Victor (Pierre) UGINET – 1864-1886

Rome, 1883.
« Cette fois-ci, je n’écris pas de lettre pragmatique, mais j’interromps
volontiers le silence du Carême pour venir vous trouver au milieu de vos
prédications, dans cette maison de Nîmes où vous nous avez enfantés à la
vie religieuse.
Voici des nouvelles: le P. Alfred
[Mariage] est parti pour
Marseille et le Frère Maxime
[Viallet], après de longues hésitations, s’est décidé sur avis médical à ne
pas aller à Jérusalem. Me voici économe, infirmier et cellerier, triste
sort! Econome sans argent, je suis obligé de mêler la cuisine avec st
Thomas. Le Frère Bernard Fortin est loin d’être guéri de sa bronchite, il
est épuisé par la fièvre.
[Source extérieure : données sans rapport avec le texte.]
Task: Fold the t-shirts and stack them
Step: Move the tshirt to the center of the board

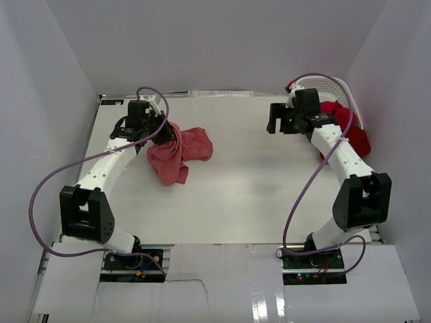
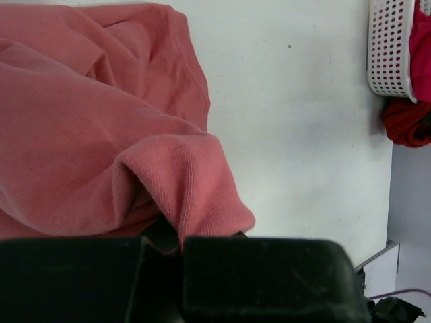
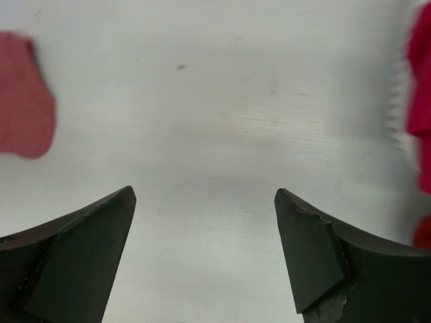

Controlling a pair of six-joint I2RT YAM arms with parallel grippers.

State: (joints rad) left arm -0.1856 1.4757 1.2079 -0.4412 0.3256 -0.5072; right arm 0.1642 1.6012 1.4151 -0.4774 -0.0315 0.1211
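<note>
- While clamped on a fold of the salmon t-shirt (image 1: 182, 153), the left end effector (image 1: 162, 134) sits upper left of the top view.
- Right end effector (image 3: 204, 195) spread wide above the tabletop (image 3: 215, 114).

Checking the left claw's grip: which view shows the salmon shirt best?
Left wrist: the salmon shirt fills it, a fold pinched in the left claw. Top external shows it whole, crumpled; right wrist only a blurred edge.

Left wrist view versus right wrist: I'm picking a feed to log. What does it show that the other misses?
Left wrist only: the left gripper, jaws shut on a fold of the salmon t-shirt. Right wrist only: the right gripper, jaws open and empty above the table. Both: that t-shirt, the table, and the basket with crimson cloth at right, blurred in the second.
</note>
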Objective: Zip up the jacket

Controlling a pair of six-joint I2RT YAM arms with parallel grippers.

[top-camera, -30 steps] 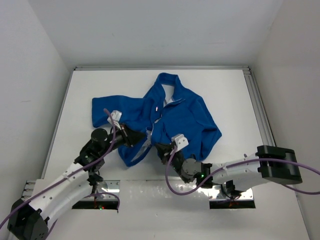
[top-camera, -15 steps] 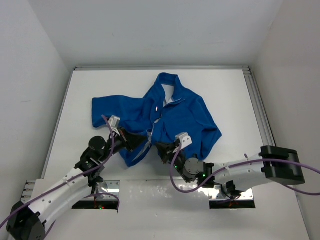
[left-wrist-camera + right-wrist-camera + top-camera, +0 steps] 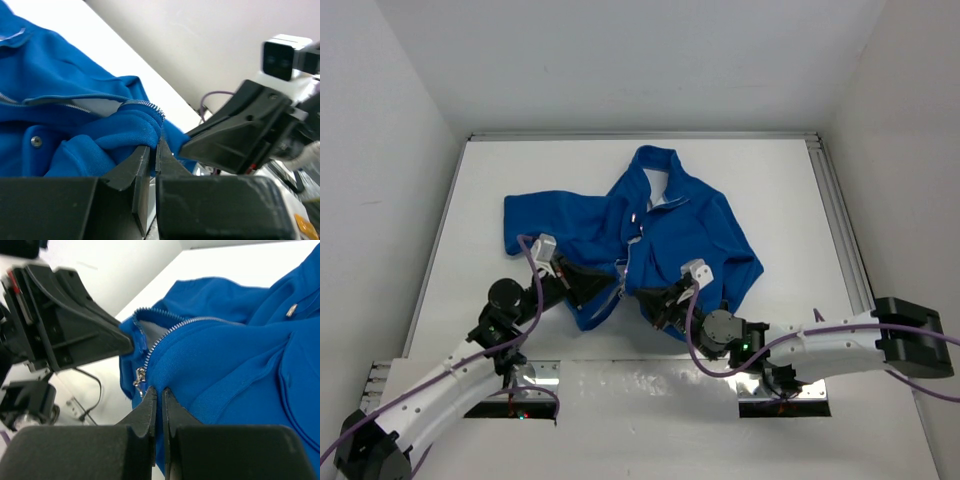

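Observation:
The royal-blue jacket (image 3: 692, 232) lies crumpled mid-table, collar at the far side, front open, whitish lining showing. Its bottom hem faces the arms. My left gripper (image 3: 612, 288) is shut on the hem's left front edge (image 3: 135, 131), just below the silver zipper teeth (image 3: 146, 104). My right gripper (image 3: 646, 298) is shut on the right front edge (image 3: 200, 370), its fingertips (image 3: 150, 399) pinching fleece right beside the zipper slider (image 3: 139, 377). The two grippers sit close together, facing each other; the left gripper (image 3: 75, 325) fills the right wrist view's left side. A snap (image 3: 36, 141) shows on the fleece.
The white table (image 3: 480, 190) is walled on three sides. An aluminium rail (image 3: 835, 210) runs along its right edge. Metal base plates (image 3: 545, 373) and purple cables (image 3: 665, 365) lie at the near edge, behind both wrists.
Both grippers stay shut on the hem. The right wrist has shifted right and the left wrist has drawn back toward the near edge, with the hem following slightly.

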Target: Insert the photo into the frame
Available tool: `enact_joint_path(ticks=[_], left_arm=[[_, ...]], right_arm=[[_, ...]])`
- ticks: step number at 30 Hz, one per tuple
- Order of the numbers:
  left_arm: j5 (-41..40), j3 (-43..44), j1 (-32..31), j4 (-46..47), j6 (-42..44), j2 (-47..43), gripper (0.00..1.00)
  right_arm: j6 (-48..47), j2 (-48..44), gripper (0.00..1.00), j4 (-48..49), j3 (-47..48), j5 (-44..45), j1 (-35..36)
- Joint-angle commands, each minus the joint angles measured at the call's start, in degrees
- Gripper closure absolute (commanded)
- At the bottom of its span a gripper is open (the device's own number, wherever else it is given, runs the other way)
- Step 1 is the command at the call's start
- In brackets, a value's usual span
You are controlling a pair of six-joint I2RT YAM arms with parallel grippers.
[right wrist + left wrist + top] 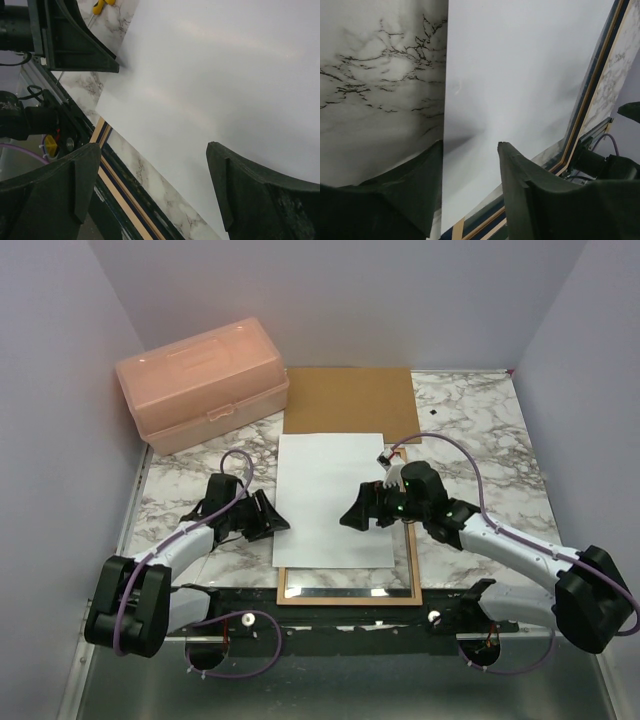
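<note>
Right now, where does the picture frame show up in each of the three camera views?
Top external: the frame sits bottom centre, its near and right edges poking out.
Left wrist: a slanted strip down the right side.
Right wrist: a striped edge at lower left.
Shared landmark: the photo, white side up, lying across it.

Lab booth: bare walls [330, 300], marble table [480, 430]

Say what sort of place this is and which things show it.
Probably a robot lab test bench: a left arm and right arm mounted at a marble-patterned table, plain walls around it.
</note>
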Motion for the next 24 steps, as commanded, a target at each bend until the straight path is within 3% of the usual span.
enact_joint_path(ticks=[1, 7, 13, 14, 20, 24], left_arm=[[2.09, -1.17, 0.32, 3.15, 0.14, -1.95, 0.56], [1.65, -1.50, 0.22, 2.29, 1.31, -4.09, 0.84], [2.15, -2.33, 0.21, 2.37, 1.98, -6.06, 0.93], [1.78, -2.27, 0.24, 1.86, 2.19, -6.23, 0.91], [-0.21, -1.24, 0.23, -0.75, 3.47, -6.18, 0.59], [-2.54, -0.18, 0.18, -3.11, 4.73, -5.35, 0.50]], right_arm=[[1.09, -0.97, 0.06, 1.97, -0.82, -2.51, -1.25], [1.21, -0.99, 0.06, 1.79, 0.10, -2.38, -1.98], [1.09, -1.77, 0.06, 1.15, 1.17, -1.52, -2.55], [1.15, -1.79, 0.06, 0.82, 1.27, -0.90, -2.61], [3.00, -0.90, 0.06, -4.49, 1.78, 5.99, -4.32], [4.84, 0.27, 0.05, -9.33, 1.67, 12.33, -7.59]])
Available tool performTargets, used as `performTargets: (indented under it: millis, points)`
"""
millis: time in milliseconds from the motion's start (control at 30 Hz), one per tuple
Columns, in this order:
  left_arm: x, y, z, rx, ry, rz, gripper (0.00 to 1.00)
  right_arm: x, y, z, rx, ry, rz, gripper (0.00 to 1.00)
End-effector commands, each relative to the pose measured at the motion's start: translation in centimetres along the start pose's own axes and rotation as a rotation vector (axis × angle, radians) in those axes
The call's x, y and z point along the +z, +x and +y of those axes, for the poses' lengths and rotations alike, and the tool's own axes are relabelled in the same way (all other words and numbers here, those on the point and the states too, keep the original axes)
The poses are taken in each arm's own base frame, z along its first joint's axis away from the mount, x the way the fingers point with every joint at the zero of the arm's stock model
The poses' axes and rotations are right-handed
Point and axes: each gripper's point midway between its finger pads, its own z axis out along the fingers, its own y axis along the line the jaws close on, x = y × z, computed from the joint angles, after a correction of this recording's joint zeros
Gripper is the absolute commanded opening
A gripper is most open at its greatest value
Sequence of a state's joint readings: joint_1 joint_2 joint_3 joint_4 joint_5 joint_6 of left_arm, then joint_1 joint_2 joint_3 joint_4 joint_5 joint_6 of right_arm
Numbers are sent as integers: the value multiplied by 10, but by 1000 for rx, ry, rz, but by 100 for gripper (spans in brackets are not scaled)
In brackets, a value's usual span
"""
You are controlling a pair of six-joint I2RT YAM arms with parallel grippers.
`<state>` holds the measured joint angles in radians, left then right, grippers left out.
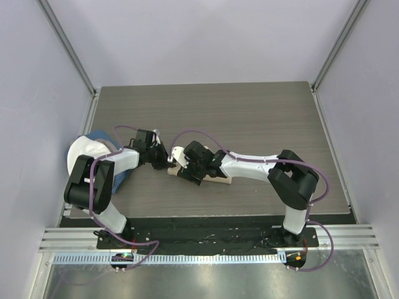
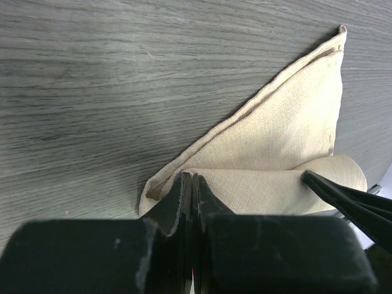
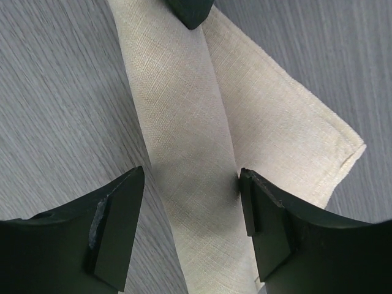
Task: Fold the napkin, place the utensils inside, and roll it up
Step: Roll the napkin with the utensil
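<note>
left tool point(image 2: 188, 187) pressed together, tips resting on the rolled part of the napkin point(image 2: 275, 184) | right tool point(image 3: 191, 184) spread wide, straddling that roll, which runs straight ahead through its gap | napkin partly rolled, its flat pointed flap lying on the worktop point(image 2: 92, 92) ahead-right of left tool

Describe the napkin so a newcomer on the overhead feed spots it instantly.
On the dark table, find where the left tool and right tool meet. The napkin lies there: cloth partly rolled into a tube, one triangular flap lying flat. Its beige colour separates it from the blue cloth far left.
</note>
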<state>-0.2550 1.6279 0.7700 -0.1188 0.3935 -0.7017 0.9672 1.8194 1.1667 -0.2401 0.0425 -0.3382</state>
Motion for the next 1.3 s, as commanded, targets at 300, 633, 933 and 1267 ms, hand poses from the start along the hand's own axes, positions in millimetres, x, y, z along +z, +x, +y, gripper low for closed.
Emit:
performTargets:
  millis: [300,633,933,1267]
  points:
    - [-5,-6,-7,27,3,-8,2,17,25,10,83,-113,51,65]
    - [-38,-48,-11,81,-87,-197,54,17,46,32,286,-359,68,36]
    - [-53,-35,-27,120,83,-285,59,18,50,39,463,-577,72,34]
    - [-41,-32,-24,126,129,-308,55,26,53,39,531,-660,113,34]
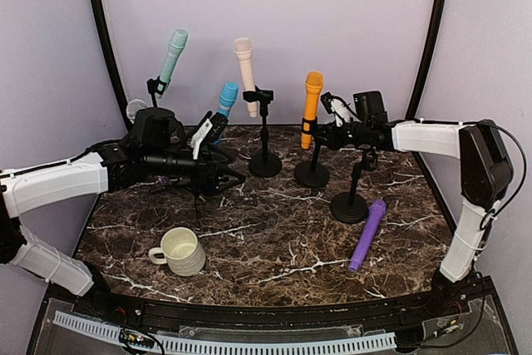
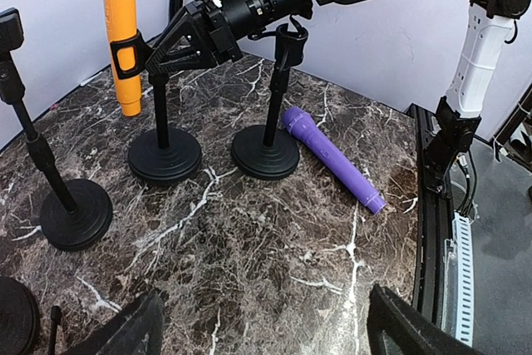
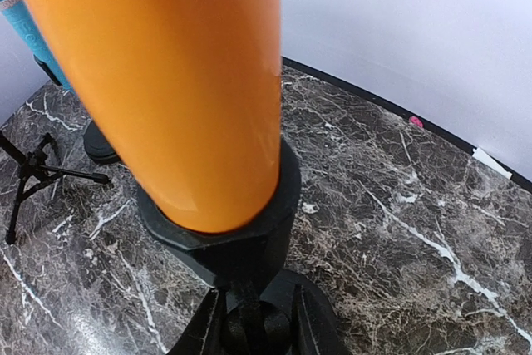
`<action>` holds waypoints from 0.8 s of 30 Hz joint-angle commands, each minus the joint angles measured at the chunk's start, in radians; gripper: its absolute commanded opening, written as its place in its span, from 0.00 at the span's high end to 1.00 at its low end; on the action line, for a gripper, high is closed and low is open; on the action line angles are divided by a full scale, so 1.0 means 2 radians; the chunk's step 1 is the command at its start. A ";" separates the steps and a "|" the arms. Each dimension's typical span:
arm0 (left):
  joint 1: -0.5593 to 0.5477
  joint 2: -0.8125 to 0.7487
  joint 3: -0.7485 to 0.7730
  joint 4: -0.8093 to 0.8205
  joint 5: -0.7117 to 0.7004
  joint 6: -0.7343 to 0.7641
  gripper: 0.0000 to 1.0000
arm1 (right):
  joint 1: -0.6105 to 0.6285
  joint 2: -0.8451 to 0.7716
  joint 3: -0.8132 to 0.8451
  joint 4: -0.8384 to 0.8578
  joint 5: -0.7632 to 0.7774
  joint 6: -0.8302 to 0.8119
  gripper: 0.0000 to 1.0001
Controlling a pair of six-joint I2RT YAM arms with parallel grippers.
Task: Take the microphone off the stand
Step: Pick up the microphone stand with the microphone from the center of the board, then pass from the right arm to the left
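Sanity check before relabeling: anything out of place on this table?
The purple microphone lies flat beside an empty stand rather than clipped upright. A cream mug near the front edge looks unrelated.

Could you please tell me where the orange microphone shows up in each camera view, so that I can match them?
Top external: the orange microphone stands right of centre, toward the back of the table.
Left wrist: it is at the upper left, its head cut off by the top edge.
Right wrist: it fills the upper left, very close.
Shared landmark: the black clip around its lower body.
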 commanded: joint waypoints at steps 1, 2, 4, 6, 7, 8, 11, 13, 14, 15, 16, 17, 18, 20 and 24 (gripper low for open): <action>0.002 -0.022 -0.013 0.016 -0.003 0.008 0.13 | 0.015 -0.051 0.016 0.070 -0.001 0.012 1.00; 0.002 -0.026 -0.014 0.018 -0.005 0.008 0.13 | 0.016 -0.054 0.019 0.069 -0.003 0.012 1.00; 0.002 -0.030 -0.017 0.020 -0.008 0.009 0.13 | 0.017 -0.060 0.025 0.066 -0.002 0.012 1.00; 0.002 -0.034 -0.019 0.023 -0.010 0.009 0.13 | 0.018 -0.067 0.030 0.061 -0.004 0.012 1.00; 0.002 -0.035 -0.019 0.024 -0.011 0.009 0.13 | 0.019 -0.071 0.032 0.058 -0.008 0.012 1.00; 0.002 -0.037 -0.020 0.025 -0.012 0.010 0.13 | 0.019 -0.075 0.035 0.054 -0.010 0.011 1.00; 0.002 -0.041 -0.023 0.028 -0.016 0.013 0.13 | 0.019 -0.091 0.036 0.047 -0.018 0.010 1.00; 0.002 -0.043 -0.024 0.029 -0.018 0.014 0.13 | 0.020 -0.102 0.038 0.038 -0.021 0.007 1.00; 0.002 -0.044 -0.024 0.029 -0.018 0.015 0.13 | 0.021 -0.108 0.038 0.032 -0.023 0.006 1.00; 0.002 -0.045 -0.025 0.031 -0.018 0.014 0.13 | 0.021 -0.114 0.038 0.027 -0.025 0.005 1.00; 0.002 -0.046 -0.025 0.031 -0.018 0.015 0.13 | 0.023 -0.121 0.038 0.019 -0.027 0.003 1.00; 0.002 -0.047 -0.026 0.033 -0.017 0.014 0.13 | 0.025 -0.128 0.038 0.013 -0.027 0.001 1.00; 0.002 -0.049 -0.026 0.033 -0.017 0.014 0.13 | 0.029 -0.135 0.037 0.007 -0.026 -0.001 1.00; 0.003 -0.050 -0.025 0.035 -0.017 0.015 0.13 | 0.039 -0.152 0.034 -0.003 -0.023 -0.005 1.00; 0.002 -0.048 -0.003 0.023 -0.023 0.022 0.13 | 0.069 -0.173 0.032 -0.034 -0.019 -0.014 1.00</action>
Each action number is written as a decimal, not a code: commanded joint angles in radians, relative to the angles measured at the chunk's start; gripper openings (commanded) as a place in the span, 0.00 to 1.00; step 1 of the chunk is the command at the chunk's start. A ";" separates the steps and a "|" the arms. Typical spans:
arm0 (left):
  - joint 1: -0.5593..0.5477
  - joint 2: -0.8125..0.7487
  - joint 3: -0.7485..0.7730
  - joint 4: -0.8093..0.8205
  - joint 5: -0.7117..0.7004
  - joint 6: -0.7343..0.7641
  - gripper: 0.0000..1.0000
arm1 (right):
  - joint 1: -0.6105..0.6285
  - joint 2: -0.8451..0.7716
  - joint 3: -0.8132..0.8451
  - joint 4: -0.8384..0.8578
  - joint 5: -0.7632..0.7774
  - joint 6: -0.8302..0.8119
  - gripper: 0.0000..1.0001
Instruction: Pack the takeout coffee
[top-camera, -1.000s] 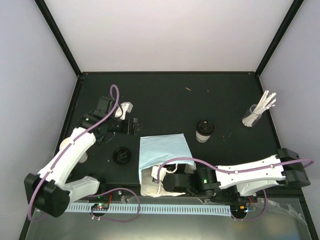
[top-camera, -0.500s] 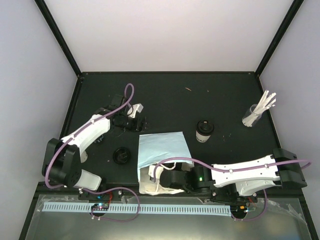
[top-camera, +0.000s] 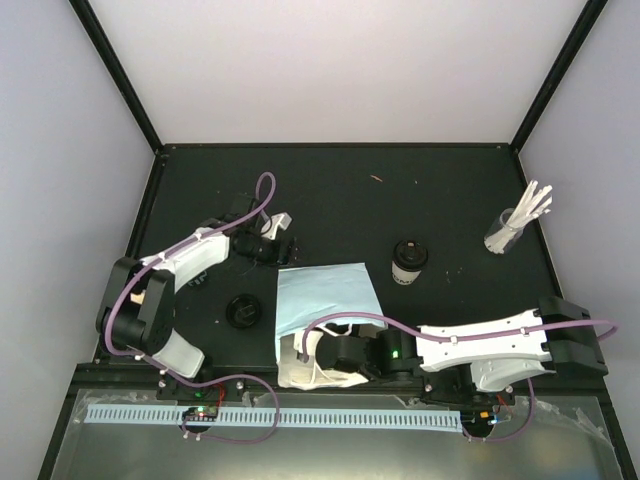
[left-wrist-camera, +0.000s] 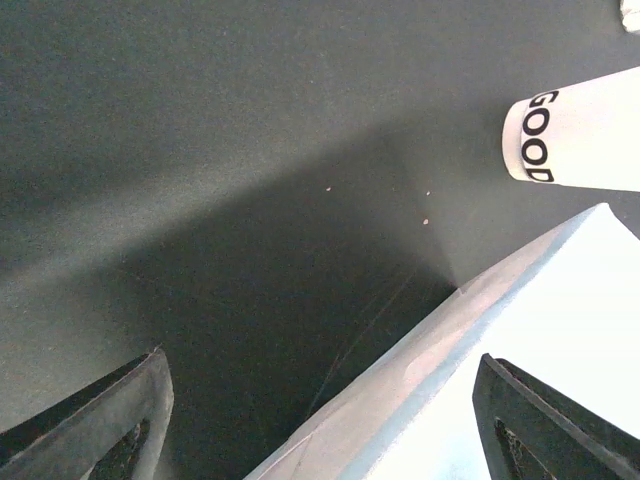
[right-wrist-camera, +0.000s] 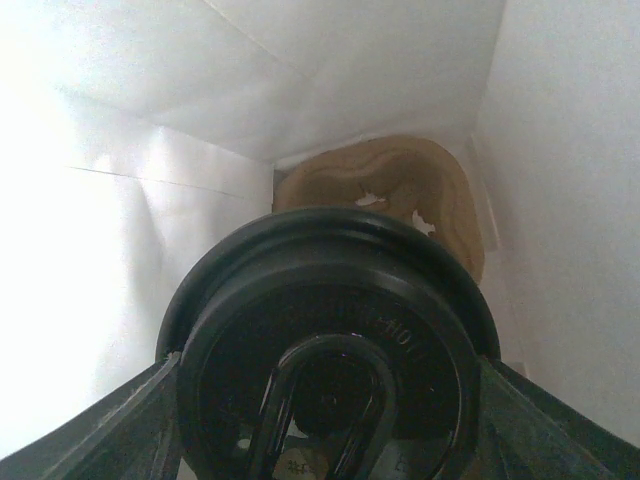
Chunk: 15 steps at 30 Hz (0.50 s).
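Inside the bag (top-camera: 330, 290) at six o'clock on the surface (top-camera: 330, 190), a lidded cup (right-wrist-camera: 330, 300) is clamped in the right end effector (right-wrist-camera: 330, 395) above the pulp carrier (right-wrist-camera: 400, 170) (light, crushable paper, probably best gripped just under the stiff lid), while the left end effector (top-camera: 275, 240) is spread empty at the bag's eleven o'clock.

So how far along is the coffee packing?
Done: the carrier sits deep in the blue bag. In hand: the right gripper holds a lidded cup inside the bag, short of the carrier. To do: another cup stands on the table, and the open left gripper hovers at the bag's far edge.
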 joint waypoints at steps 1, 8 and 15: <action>0.006 0.025 -0.008 0.060 0.055 -0.014 0.83 | -0.021 0.006 0.019 0.038 -0.019 -0.029 0.58; 0.006 0.042 -0.031 0.102 0.113 -0.037 0.79 | -0.039 0.029 0.034 0.057 -0.015 -0.058 0.58; 0.006 0.037 -0.047 0.103 0.134 -0.041 0.76 | -0.047 0.063 0.050 0.091 -0.011 -0.088 0.58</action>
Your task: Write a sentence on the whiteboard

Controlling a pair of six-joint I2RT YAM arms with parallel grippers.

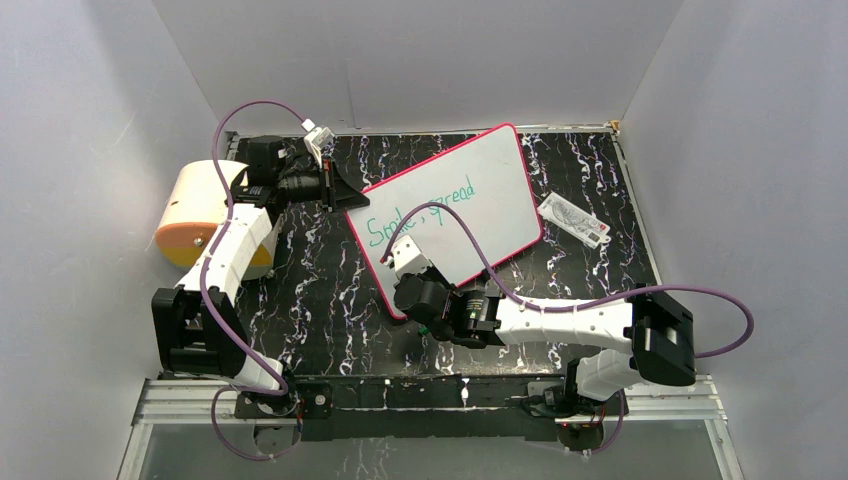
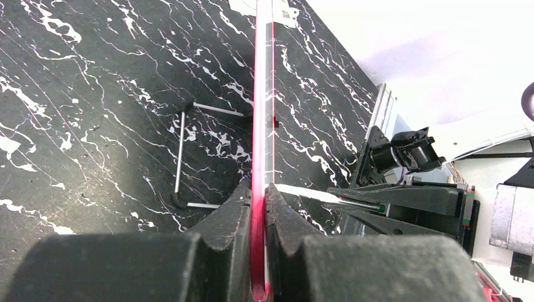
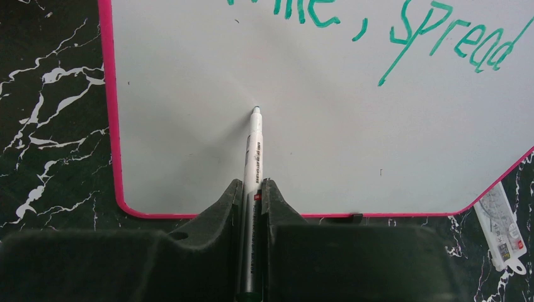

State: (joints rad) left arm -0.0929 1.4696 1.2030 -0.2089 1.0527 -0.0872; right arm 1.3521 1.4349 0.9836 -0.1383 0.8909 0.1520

Nous avons eu la chance d’être bénis par Léon
XIII, samedi dernier: c’était l’anniversaire de son couronnement et il
devait se rendre à la Chapelle Sixtine. A partir de 8 h., le grand escalier
était envahi, la place est aux
premiers. Les Suisses arrêtèrent cette foule compacte, mais chacun jouait
des coudes. La digue fut rompue, ce fut l’avalanche. Les portes craquaient,
les escaliers escaladés, les salles envahies: quel spectacle! Nous étions
les premiers. L’accès de la Sixtine était gardée, nous avons dû nous
contenter d’inonder la salle du trône et la salle ducale… ».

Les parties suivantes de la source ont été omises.